• Your objective
For the entries below, the result should be an exact transcription of the lines from the one with "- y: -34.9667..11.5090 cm" up to and including the one with "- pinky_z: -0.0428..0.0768", and only those.

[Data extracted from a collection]
▼

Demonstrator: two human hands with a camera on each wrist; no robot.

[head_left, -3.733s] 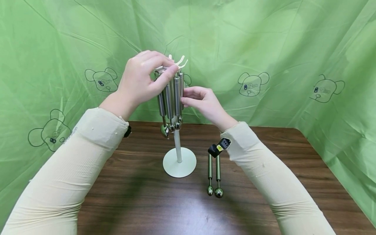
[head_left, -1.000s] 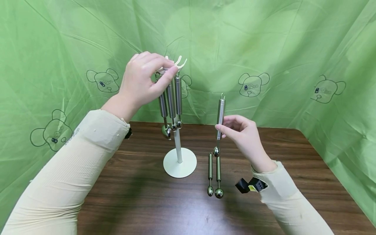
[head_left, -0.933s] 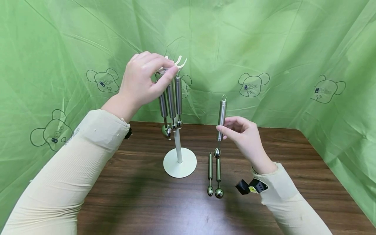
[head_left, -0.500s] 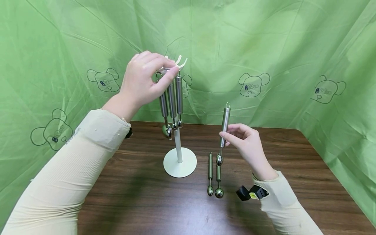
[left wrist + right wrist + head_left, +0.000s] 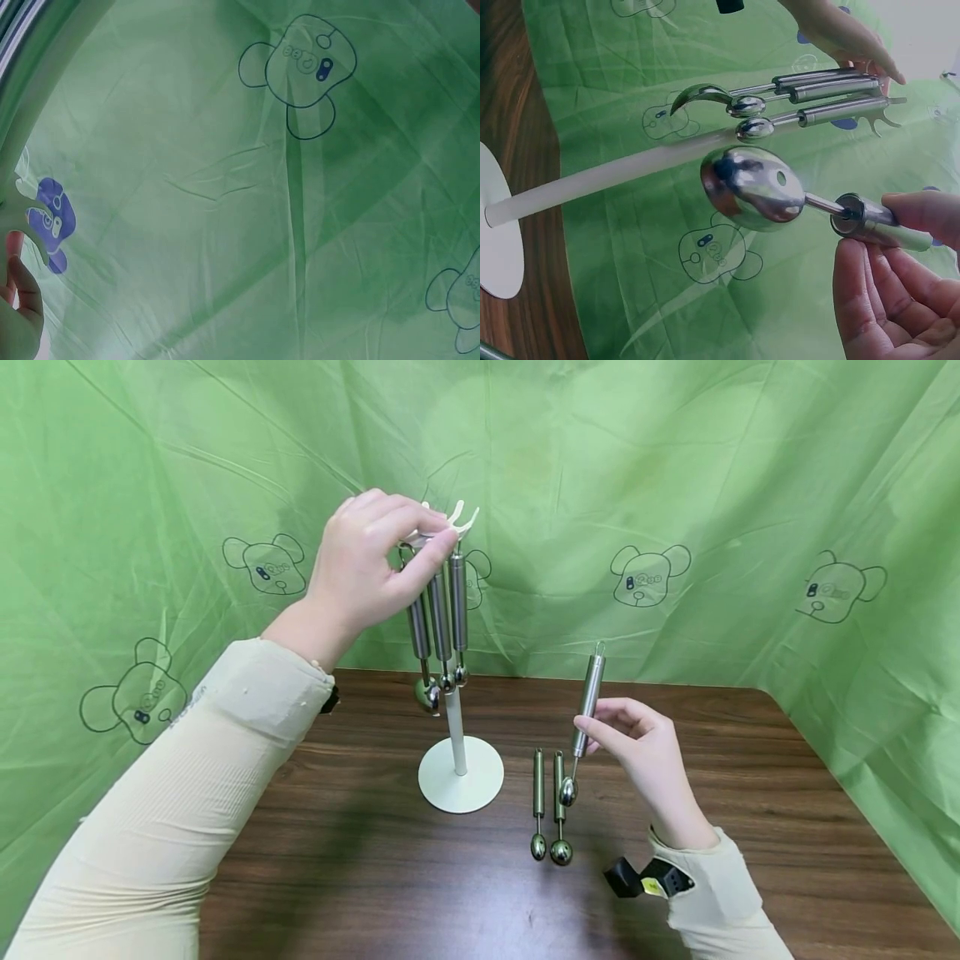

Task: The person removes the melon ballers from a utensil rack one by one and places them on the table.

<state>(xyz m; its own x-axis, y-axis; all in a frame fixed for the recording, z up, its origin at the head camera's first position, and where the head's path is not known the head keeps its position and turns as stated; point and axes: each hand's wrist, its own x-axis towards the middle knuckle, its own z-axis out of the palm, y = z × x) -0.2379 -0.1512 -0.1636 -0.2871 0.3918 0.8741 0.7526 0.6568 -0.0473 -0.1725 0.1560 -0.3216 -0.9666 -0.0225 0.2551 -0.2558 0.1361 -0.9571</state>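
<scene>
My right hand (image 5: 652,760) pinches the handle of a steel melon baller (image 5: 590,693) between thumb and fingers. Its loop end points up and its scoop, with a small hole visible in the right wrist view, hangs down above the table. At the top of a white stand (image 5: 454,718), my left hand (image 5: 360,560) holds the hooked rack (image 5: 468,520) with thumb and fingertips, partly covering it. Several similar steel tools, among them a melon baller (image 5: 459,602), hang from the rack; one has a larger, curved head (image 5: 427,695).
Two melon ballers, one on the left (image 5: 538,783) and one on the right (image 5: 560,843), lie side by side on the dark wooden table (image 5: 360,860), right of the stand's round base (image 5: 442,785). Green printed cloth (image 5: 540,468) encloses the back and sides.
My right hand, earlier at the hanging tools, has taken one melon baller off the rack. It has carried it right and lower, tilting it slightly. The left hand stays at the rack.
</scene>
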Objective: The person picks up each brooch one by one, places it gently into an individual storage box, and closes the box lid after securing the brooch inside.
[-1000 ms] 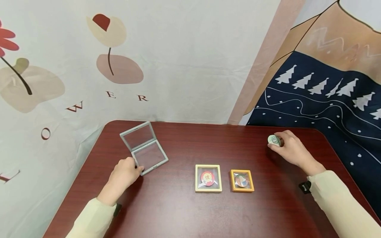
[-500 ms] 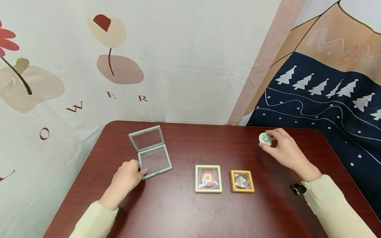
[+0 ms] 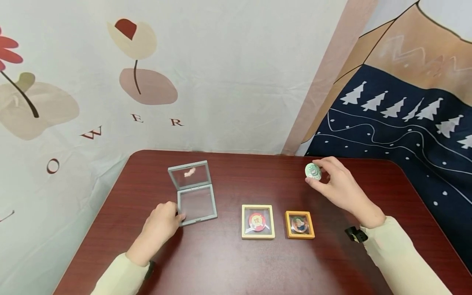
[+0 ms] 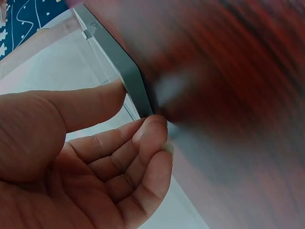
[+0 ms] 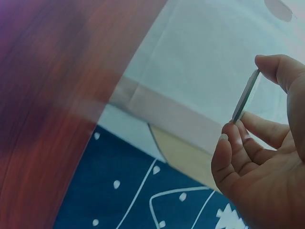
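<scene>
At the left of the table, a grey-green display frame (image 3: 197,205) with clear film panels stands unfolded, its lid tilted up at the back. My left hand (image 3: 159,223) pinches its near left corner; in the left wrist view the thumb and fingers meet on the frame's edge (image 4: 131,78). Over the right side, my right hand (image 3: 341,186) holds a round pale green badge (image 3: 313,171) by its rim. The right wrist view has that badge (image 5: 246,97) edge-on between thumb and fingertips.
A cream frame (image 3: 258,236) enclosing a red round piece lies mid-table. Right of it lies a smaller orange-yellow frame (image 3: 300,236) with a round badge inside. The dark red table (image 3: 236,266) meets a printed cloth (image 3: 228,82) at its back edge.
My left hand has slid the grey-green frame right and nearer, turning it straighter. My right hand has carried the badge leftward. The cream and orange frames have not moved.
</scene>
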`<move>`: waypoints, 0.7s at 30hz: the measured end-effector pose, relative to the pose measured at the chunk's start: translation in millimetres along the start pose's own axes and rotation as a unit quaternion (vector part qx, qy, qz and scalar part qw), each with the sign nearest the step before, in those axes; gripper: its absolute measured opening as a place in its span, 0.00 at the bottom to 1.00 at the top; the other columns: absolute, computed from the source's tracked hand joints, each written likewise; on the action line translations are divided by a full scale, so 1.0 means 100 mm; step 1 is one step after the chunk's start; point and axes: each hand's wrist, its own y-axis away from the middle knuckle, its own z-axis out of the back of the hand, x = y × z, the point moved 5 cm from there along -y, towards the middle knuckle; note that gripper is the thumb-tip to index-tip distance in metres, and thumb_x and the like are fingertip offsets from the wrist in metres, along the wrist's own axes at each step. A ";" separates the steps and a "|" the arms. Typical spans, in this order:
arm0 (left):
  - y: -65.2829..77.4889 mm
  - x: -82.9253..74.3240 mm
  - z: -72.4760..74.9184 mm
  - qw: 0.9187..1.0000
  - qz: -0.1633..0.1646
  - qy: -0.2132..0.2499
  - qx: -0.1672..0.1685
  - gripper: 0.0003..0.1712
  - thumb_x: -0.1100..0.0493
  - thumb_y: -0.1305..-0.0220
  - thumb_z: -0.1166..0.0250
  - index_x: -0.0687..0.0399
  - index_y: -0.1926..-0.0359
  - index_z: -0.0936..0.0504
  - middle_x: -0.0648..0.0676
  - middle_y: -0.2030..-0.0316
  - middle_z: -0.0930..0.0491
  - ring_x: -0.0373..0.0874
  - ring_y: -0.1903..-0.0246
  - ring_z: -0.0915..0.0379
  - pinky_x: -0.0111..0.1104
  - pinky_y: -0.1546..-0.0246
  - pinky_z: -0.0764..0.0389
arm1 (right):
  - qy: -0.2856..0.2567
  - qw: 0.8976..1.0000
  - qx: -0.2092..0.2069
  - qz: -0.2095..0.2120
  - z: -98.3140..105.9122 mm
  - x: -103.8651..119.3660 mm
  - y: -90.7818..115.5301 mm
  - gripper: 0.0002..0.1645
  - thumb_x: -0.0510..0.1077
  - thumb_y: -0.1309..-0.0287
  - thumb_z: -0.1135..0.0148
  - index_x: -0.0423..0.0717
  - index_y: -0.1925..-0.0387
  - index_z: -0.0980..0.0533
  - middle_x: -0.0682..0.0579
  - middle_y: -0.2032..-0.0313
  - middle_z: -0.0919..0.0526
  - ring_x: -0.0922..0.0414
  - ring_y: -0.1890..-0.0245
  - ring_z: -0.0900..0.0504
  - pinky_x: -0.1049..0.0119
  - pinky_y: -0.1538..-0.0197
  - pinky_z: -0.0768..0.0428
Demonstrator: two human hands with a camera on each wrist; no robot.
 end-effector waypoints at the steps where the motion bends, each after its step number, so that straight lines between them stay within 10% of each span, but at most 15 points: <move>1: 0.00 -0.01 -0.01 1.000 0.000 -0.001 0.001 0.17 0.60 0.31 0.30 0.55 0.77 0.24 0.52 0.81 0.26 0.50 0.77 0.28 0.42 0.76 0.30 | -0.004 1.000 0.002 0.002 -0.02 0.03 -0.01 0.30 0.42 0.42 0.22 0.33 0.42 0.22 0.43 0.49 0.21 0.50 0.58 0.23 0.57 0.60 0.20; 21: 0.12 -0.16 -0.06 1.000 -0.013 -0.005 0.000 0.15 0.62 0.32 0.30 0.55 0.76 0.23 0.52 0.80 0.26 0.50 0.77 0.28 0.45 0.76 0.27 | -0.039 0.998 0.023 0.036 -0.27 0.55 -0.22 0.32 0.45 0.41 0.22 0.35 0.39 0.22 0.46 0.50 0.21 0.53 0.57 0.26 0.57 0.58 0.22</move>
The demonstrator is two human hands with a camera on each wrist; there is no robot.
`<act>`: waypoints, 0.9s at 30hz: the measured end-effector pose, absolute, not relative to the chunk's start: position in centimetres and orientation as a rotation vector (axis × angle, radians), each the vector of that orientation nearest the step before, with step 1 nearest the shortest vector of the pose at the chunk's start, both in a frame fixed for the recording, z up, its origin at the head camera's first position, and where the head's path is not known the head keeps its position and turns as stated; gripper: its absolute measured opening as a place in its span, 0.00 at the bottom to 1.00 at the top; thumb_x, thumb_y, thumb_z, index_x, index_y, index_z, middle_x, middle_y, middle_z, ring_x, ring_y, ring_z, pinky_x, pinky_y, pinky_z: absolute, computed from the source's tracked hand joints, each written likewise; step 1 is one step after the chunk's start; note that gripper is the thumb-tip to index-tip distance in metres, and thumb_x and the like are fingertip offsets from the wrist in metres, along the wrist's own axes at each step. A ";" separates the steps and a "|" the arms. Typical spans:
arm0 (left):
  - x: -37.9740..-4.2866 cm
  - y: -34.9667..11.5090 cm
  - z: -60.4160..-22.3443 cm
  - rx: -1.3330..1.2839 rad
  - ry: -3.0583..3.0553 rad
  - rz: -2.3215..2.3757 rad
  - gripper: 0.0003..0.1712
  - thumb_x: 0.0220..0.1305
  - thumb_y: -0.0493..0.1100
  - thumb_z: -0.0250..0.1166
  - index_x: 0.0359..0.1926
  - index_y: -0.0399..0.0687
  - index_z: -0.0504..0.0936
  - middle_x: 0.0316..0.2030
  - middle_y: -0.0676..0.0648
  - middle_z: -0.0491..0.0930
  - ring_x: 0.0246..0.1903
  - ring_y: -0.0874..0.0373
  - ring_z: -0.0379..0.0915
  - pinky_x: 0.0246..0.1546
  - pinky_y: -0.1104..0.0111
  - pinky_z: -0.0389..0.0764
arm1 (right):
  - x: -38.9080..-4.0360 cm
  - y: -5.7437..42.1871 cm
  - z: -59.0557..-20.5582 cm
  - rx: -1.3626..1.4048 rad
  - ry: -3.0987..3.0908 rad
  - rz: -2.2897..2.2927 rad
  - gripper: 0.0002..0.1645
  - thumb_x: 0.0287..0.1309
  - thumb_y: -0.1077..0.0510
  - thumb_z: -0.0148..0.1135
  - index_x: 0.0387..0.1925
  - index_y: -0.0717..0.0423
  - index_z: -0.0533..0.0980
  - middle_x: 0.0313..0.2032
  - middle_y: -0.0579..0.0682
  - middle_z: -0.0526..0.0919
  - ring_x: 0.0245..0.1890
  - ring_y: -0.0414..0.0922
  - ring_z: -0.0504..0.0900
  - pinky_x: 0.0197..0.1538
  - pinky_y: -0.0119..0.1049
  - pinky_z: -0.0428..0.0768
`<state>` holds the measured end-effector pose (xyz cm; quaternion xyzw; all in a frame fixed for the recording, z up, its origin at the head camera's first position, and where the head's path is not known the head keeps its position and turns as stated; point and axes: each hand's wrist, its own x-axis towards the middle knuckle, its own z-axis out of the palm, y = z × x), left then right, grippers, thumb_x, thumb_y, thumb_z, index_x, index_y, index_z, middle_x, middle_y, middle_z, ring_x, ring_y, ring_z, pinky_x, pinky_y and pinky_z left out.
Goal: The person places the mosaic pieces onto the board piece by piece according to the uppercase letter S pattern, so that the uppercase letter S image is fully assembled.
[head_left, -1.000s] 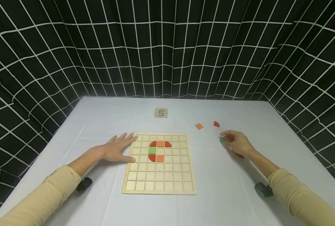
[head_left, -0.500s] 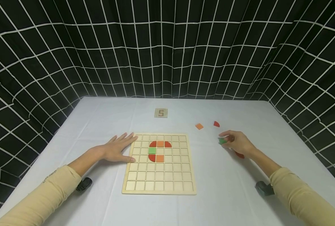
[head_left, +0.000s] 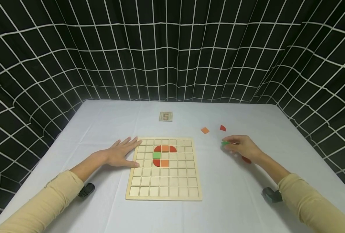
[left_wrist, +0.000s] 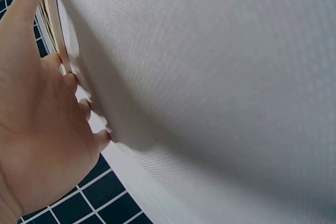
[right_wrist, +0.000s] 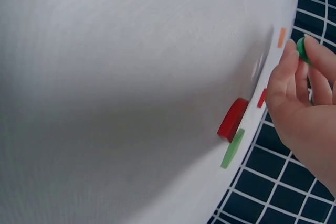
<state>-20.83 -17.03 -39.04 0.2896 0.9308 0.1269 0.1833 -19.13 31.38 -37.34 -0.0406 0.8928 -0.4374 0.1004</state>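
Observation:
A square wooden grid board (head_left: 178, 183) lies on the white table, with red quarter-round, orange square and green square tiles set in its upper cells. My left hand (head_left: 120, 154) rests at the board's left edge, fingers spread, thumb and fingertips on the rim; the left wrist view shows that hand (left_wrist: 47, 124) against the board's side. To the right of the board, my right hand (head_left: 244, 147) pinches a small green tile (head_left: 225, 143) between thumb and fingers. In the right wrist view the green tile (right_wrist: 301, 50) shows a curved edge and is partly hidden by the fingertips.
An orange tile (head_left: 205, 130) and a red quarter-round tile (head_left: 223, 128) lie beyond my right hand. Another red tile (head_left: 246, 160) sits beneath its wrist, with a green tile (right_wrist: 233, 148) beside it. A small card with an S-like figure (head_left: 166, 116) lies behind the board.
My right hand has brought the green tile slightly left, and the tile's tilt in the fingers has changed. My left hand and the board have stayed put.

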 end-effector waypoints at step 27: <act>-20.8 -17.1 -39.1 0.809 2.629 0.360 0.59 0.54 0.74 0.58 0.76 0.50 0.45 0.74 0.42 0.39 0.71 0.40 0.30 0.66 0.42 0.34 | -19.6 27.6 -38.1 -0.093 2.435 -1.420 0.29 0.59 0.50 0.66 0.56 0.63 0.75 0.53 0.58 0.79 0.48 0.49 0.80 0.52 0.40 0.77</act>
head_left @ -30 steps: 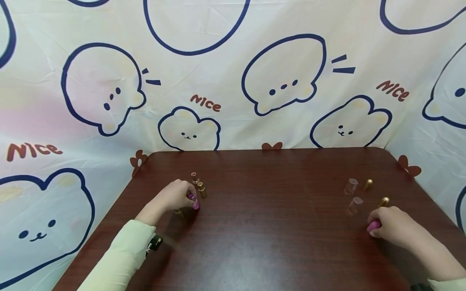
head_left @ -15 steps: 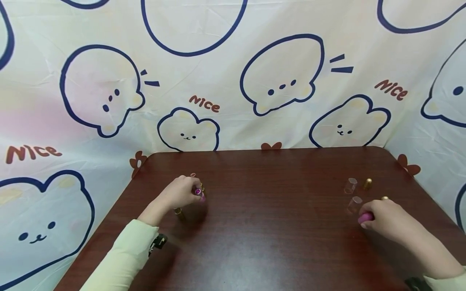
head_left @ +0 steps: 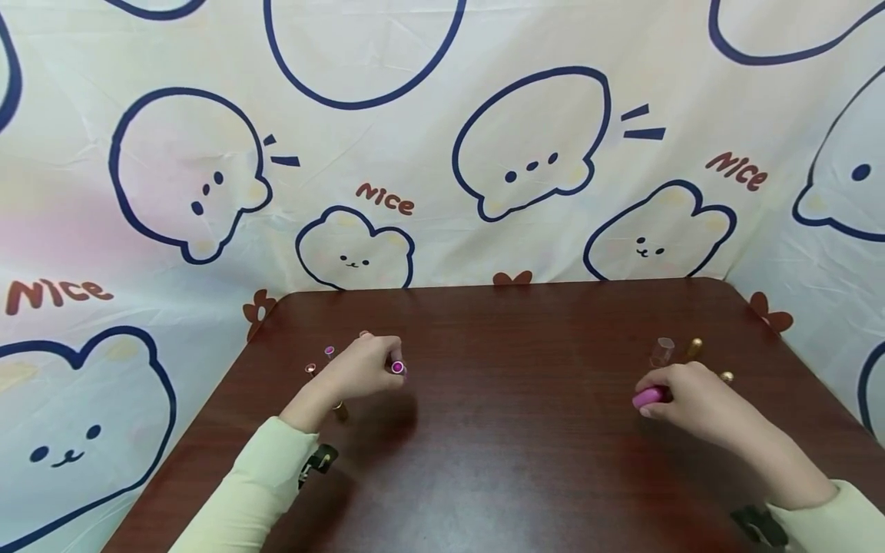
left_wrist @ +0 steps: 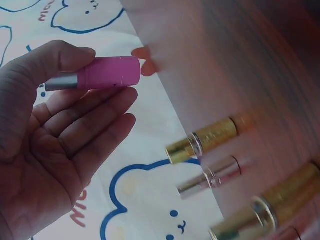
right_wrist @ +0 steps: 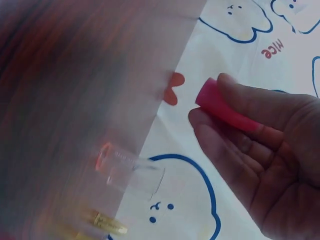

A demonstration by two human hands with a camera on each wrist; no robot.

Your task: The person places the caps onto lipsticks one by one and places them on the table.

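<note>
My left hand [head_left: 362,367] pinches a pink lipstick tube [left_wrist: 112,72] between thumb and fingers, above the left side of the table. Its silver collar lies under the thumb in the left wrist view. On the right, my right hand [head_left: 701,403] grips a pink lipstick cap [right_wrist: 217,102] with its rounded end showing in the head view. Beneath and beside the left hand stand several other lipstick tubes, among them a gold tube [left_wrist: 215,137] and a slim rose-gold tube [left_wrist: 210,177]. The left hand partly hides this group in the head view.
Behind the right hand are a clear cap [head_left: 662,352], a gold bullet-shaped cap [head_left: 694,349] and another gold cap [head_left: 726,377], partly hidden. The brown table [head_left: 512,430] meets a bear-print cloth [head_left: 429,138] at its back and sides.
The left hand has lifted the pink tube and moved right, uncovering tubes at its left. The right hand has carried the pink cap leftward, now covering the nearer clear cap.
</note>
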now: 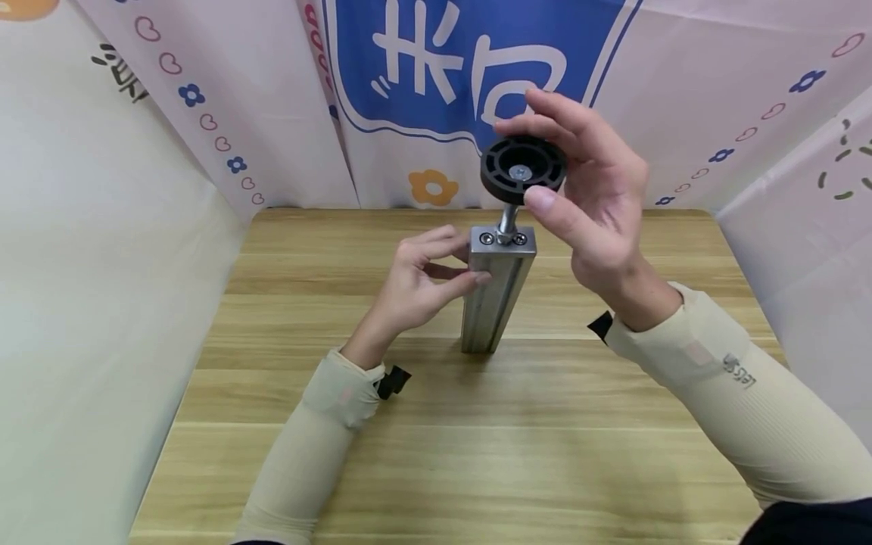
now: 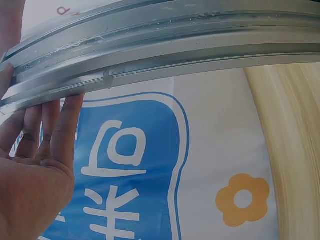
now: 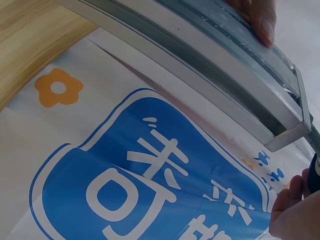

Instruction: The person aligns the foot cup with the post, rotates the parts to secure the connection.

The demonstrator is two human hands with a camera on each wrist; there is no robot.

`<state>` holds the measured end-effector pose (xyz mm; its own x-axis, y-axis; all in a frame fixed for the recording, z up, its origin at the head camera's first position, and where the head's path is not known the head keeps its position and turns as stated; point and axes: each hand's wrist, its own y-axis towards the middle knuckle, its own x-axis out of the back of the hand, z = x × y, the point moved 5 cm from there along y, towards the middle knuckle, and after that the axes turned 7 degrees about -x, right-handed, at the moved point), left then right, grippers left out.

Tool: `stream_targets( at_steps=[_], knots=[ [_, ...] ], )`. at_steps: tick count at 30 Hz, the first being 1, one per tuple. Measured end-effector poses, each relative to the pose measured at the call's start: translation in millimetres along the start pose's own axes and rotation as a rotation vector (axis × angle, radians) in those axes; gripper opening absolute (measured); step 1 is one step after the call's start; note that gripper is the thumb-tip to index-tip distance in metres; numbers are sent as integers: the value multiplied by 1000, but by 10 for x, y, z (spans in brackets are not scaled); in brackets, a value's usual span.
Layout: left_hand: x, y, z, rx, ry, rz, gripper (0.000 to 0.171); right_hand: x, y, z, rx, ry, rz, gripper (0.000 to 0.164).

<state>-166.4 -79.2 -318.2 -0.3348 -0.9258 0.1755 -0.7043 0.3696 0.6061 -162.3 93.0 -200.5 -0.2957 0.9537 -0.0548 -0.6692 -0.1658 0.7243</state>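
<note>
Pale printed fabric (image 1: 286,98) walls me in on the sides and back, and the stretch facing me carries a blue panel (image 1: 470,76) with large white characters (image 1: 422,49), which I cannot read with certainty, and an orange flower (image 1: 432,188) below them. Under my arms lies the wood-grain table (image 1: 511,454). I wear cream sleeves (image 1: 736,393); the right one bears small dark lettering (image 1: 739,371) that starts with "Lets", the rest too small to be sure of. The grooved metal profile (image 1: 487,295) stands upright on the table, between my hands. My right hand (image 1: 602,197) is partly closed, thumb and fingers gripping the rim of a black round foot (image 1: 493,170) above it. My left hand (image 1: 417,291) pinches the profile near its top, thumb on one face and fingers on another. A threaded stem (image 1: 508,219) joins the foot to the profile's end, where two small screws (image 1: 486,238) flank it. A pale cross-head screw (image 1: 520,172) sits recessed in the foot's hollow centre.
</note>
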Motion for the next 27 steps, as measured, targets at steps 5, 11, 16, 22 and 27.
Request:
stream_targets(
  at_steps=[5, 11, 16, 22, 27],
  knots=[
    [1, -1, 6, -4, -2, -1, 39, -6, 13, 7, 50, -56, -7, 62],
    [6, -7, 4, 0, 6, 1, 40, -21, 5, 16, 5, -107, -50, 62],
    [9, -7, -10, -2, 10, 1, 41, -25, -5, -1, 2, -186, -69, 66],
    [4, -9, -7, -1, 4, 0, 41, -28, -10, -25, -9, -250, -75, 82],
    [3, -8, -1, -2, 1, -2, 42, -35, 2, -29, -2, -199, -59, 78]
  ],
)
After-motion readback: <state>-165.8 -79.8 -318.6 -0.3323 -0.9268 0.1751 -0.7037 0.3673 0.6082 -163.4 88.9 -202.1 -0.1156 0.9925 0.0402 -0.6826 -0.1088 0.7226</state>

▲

• Result of the exercise
  - y: -34.9667..11.5090 cm
  - z: -60.4160..-22.3443 cm
  - rx: -1.3330..1.2839 rad
  - ry: -3.0583..3.0553 rad
  - rz: -2.3215..2.3757 rad
  - gripper: 0.0003..0.1712
  - thumb_x: 0.0220..0.1305
  - thumb_y: -0.0493..0.1100
  - thumb_z: -0.0250..0.1166
  - index_x: 0.0359..0.1926
  - index_y: -0.0399..0.0687
  - index_z: -0.0504..0.0936
  - middle_x: 0.0316..0.2030
  - middle_y: -0.0676..0.0648
  - middle_z: -0.0491..0.0930
  - ring_x: 0.0246..0.1903
  - ring_y: -0.0874..0.0373
  - ring_z: -0.0379..0.0915
  - pinky_x: 0.0246..0.1546
  - pinky_y: -0.1104..0.0111
  - pinky_z: -0.0389..0.0764
arm1 (right):
  - x: -38.9080..-4.0360 cm
  - y: -5.7437..42.1871 cm
  - z: -59.0557..-20.5582 cm
  - rx: -1.3626..1.4048 rad
  - ry: -3.0987..3.0908 rad
  - rz: -2.2897..2.2927 rad
  - gripper: 0.0002..0.1645
  - thumb_x: 0.0287..0.1309
  - thumb_y: -0.1077..0.0510
  - thumb_z: -0.0148..0.1135
  - index_x: 0.0387..0.1925
  - index_y: -0.0717..0.0423
  - index_z: -0.0533..0.0980
  - middle_x: 0.0313..0.2032
  - middle_y: -0.0579..0.0682
  - middle_z: -0.0526..0.0919
  - ring_x: 0.0245..0.1890
  - ring_y: -0.0414..0.0922
  - ring_z: -0.0504..0.0900
  - pinky_x: 0.0197..0.1538
  - pinky_y: -0.0119..0.1049
  - pinky_z: -0.0428..0.0768

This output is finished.